» **TASK**
Everything in the data below should be restated word for word.

****************************************

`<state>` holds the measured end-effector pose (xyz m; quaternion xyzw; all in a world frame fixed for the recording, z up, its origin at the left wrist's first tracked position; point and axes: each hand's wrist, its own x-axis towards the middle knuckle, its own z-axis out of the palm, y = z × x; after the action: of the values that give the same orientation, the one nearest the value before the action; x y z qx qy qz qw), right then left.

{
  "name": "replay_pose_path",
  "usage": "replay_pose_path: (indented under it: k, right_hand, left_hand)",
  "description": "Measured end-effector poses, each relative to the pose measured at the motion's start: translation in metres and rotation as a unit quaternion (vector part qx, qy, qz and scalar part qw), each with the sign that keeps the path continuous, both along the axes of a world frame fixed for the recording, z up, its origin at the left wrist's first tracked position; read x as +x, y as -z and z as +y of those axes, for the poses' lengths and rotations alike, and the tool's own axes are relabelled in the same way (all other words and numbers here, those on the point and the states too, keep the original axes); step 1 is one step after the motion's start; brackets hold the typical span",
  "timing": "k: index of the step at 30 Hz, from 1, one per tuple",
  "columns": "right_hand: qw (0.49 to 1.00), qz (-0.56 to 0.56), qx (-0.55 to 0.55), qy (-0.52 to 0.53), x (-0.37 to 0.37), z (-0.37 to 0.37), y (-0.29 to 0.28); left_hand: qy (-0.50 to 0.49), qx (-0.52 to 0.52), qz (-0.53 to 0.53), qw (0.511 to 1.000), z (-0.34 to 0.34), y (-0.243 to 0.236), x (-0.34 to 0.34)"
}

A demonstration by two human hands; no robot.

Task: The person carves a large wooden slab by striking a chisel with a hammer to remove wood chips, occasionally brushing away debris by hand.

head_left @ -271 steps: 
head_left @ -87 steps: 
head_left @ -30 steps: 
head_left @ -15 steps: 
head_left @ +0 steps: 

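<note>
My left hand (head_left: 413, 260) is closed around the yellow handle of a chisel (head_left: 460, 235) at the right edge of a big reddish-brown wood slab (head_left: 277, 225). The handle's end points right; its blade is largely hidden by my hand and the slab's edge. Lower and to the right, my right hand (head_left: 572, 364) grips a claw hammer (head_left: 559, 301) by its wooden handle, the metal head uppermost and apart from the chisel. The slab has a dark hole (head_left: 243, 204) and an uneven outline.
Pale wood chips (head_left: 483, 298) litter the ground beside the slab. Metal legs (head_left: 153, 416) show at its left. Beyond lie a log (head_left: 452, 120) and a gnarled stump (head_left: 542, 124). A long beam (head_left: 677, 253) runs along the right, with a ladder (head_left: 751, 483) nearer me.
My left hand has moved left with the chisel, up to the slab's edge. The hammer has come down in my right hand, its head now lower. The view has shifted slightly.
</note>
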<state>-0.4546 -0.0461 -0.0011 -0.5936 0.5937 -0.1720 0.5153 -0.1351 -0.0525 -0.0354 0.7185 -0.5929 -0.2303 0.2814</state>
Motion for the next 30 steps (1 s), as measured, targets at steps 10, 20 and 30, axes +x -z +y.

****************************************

» **OUTPUT FOR THIS EXERCISE**
`<state>` holds the measured end-effector pose (xyz m; quaternion xyzw; all in a world frame fixed for the recording, z up, its origin at the left wrist's first tracked position; point and axes: each hand's wrist, its own x-axis towards the middle knuckle, its own z-axis out of the palm, y = z × x; after the action: of the values that give the same orientation, the one nearest the value before the action; x y z qx qy qz qw), right then left.

{
  "name": "replay_pose_path",
  "usage": "replay_pose_path: (indented under it: k, right_hand, left_hand)",
  "description": "Measured end-effector poses, each relative to the pose measured at the motion's start: translation in metres and rotation as a unit quaternion (vector part qx, qy, qz and scalar part qw), each with the sign that keeps the path continuous, both along the axes of a world frame fixed for the recording, z up, its origin at the left wrist's first tracked position; read x as +x, y as -z and z as +y of those axes, for the poses' lengths and rotations alike, and the tool's own axes are relabelled in the same way (all other words and numbers here, those on the point and the states too, keep the original axes); step 1 is one step after the motion's start; brackets hold the typical span",
  "timing": "k: index of the step at 30 Hz, from 1, one per tuple",
  "columns": "right_hand: qw (0.49 to 1.00), qz (-0.56 to 0.56), qx (-0.55 to 0.55), qy (-0.52 to 0.53), x (-0.37 to 0.37), z (-0.37 to 0.37), y (-0.29 to 0.28); left_hand: qy (-0.50 to 0.49), qx (-0.52 to 0.52), qz (-0.53 to 0.53), qw (0.511 to 1.000), z (-0.34 to 0.34), y (-0.243 to 0.236), x (-0.34 to 0.34)"
}

A demonstration by two human hands; no robot.

Task: The person carves a large wooden slab by striking a chisel with a hammer to remove wood chips, occasionally brushing away debris by hand.

head_left @ -271 steps: 
head_left @ -87 steps: 
head_left @ -30 steps: 
head_left @ -15 steps: 
head_left @ +0 steps: 

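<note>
My left hand (head_left: 413, 260) is closed around the yellow handle of a chisel (head_left: 460, 235) at the right edge of a big reddish-brown wood slab (head_left: 277, 225). The handle's end points right; its blade is largely hidden by my hand and the slab's edge. Lower and to the right, my right hand (head_left: 572, 364) grips a claw hammer (head_left: 559, 301) by its wooden handle, the metal head uppermost and apart from the chisel. The slab has a dark hole (head_left: 243, 204) and an uneven outline.
Pale wood chips (head_left: 483, 298) litter the ground beside the slab. Metal legs (head_left: 153, 416) show at its left. Beyond lie a log (head_left: 452, 120) and a gnarled stump (head_left: 542, 124). A long beam (head_left: 677, 253) runs along the right, with a ladder (head_left: 751, 483) nearer me.
My left hand has moved left with the chisel, up to the slab's edge. The hammer has come down in my right hand, its head now lower. The view has shifted slightly.
</note>
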<state>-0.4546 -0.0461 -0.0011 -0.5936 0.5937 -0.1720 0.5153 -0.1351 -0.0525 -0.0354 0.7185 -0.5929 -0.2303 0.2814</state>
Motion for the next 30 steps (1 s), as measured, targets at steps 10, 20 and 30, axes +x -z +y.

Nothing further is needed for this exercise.